Last modified more than a year ago

European Commission publishes toolbox on 5G risk mitigating measures

European Commission publishes toolbox on 5G risk mitigating measures

3 February 2020

Following a report: ‘EU Coordinated Risk Assessment on Cybersecurity in 5G Networks’ (published in October 2019) where each Member State completed its own national risk assessment of 5G network infrastructures, the European Commission endorsed the joint toolbox of mitigating measures agreed by EU Member States to address security risks related to the rollout of 5G networks on.

The objectives of this toolbox (published on 29 January 2020) are to identify a possible common set of measures which are able to mitigate the main cybersecurity risks of 5G networks, as they have been identified in the EU coordinated risk assessment report, and to provide guidance for the selection of measures which should be prioritised in mitigation plans at national and at European Union level. It does this in order to create a robust framework of measures with a view to ensure an adequate level of cybersecurity of 5G networks across the EU and coordinated approaches among Member States.
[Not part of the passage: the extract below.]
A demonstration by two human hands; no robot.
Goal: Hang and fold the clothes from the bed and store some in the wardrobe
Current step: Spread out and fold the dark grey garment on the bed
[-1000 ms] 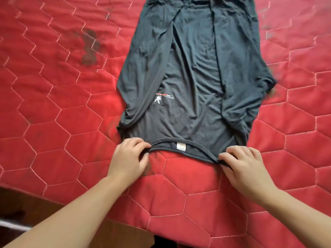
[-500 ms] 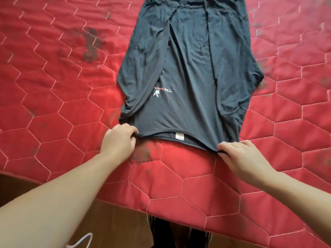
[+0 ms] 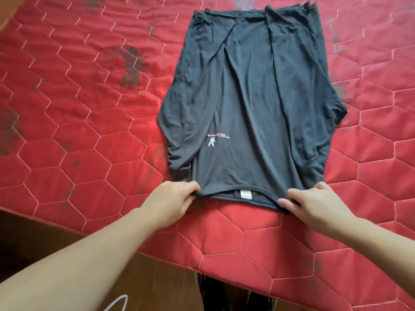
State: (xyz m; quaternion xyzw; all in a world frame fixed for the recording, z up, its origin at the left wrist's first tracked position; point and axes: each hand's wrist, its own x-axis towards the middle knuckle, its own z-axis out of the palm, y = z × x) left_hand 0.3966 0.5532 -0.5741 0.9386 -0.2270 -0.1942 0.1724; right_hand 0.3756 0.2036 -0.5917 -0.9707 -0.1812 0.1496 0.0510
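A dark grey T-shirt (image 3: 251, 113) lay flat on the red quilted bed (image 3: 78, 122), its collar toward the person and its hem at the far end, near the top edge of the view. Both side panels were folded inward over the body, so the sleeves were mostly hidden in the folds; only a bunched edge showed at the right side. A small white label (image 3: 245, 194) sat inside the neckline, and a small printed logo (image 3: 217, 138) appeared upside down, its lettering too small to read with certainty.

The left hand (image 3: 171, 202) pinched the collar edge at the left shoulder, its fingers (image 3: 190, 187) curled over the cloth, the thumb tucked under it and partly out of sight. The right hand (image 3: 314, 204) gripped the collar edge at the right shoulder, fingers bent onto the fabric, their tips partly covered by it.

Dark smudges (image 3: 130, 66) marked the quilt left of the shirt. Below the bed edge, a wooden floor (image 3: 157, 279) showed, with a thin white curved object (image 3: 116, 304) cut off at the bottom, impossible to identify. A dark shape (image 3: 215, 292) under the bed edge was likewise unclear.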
It includes strategic and technical measures and corresponding actions to reinforce their effectiveness.

While the decision on specific security measures remains the responsibility of Member States, the European Commission will support the implementation of an EU approach on 5G cybersecurity and will act, as requested by Member States, using, where appropriate, all the tools at its disposal to ensure the security of the 5G infrastructure and supply chain:

  • Telecoms and cybersecurity rules;
  • Coordination on standardisation as well as EU-wide certification;
  • Foreign direct investment screening framework to protect the European 5G supply chain;
  • Trade defence instruments;
  • Competition rules;
  • Public procurement, ensuring that due consideration is given to security aspects;
  • EU funding programmes, ensuring that beneficiaries comply with relevant security requirements.

The European Commission is launching relevant actions within its competence and is calling for key measures to be put in place by 30 April 2020.